Task item:
Beginning at the line that contains "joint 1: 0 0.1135", transcribe every line up to the last one in the material below. Include no other lines.

Input data:

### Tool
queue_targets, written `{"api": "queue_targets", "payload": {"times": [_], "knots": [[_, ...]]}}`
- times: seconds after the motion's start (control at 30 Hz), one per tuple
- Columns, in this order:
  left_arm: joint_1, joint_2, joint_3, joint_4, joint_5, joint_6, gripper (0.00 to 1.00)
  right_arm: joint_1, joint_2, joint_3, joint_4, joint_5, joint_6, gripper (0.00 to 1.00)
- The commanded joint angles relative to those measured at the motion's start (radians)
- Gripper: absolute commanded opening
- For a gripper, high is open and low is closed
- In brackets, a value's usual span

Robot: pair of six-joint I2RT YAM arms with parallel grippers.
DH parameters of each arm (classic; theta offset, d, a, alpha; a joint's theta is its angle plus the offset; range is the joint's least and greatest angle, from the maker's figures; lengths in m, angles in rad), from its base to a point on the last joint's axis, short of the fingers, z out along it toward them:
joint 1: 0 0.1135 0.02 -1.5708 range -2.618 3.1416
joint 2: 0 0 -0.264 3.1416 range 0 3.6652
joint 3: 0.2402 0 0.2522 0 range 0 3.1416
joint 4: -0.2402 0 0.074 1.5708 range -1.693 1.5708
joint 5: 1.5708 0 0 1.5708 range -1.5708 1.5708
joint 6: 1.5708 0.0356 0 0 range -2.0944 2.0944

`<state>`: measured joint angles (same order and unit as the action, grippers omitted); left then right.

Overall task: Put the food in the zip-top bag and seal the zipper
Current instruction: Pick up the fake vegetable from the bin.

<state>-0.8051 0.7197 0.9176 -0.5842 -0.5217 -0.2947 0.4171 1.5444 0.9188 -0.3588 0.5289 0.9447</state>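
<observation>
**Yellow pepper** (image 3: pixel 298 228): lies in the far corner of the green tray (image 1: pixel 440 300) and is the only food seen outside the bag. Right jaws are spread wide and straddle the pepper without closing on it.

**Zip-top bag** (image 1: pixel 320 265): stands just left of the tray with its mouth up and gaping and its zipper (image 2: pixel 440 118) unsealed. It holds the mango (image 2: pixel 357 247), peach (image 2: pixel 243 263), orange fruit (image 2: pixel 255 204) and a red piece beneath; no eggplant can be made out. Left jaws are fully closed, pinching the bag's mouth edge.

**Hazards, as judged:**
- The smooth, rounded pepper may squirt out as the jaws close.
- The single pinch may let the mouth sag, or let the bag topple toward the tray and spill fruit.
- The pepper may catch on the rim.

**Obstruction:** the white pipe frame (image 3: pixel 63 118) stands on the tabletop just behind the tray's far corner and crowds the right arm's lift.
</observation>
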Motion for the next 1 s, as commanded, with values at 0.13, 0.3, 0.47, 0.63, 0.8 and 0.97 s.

Solution for this exercise:
joint 1: 0 0.1135 0.02 -1.5708 range -2.618 3.1416
joint 2: 0 0 -0.264 3.1416 range 0 3.6652
joint 3: 0.2402 0 0.2522 0 range 0 3.1416
joint 4: -0.2402 0 0.074 1.5708 range -1.693 1.5708
joint 5: 1.5708 0 0 1.5708 range -1.5708 1.5708
joint 6: 1.5708 0.0356 0 0 range -2.0944 2.0944

`<state>`: measured joint angles (same order and unit as the action, grippers omitted); left then right.

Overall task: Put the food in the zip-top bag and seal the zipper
Current instruction: Pick up the fake vegetable from the bin.

<state>-0.8051 0.7197 0.9176 -0.5842 -0.5217 -0.2947 0.4171 1.5444 0.9188 -0.3588 0.5289 0.9447</state>
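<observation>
**Yellow pepper** (image 3: pixel 298 228): lies in the far corner of the green tray (image 1: pixel 440 300) and is the only food seen outside the bag. Right jaws are spread wide and straddle the pepper without closing on it.

**Zip-top bag** (image 1: pixel 320 265): stands just left of the tray with its mouth up and gaping and its zipper (image 2: pixel 440 118) unsealed. It holds the mango (image 2: pixel 357 247), peach (image 2: pixel 243 263), orange fruit (image 2: pixel 255 204) and a red piece beneath; no eggplant can be made out. Left jaws are fully closed, pinching the bag's mouth edge.

**Hazards, as judged:**
- The smooth, rounded pepper may squirt out as the jaws close.
- The single pinch may let the mouth sag, or let the bag topple toward the tray and spill fruit.
- The pepper may catch on the rim.

**Obstruction:** the white pipe frame (image 3: pixel 63 118) stands on the tabletop just behind the tray's far corner and crowds the right arm's lift.
</observation>
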Motion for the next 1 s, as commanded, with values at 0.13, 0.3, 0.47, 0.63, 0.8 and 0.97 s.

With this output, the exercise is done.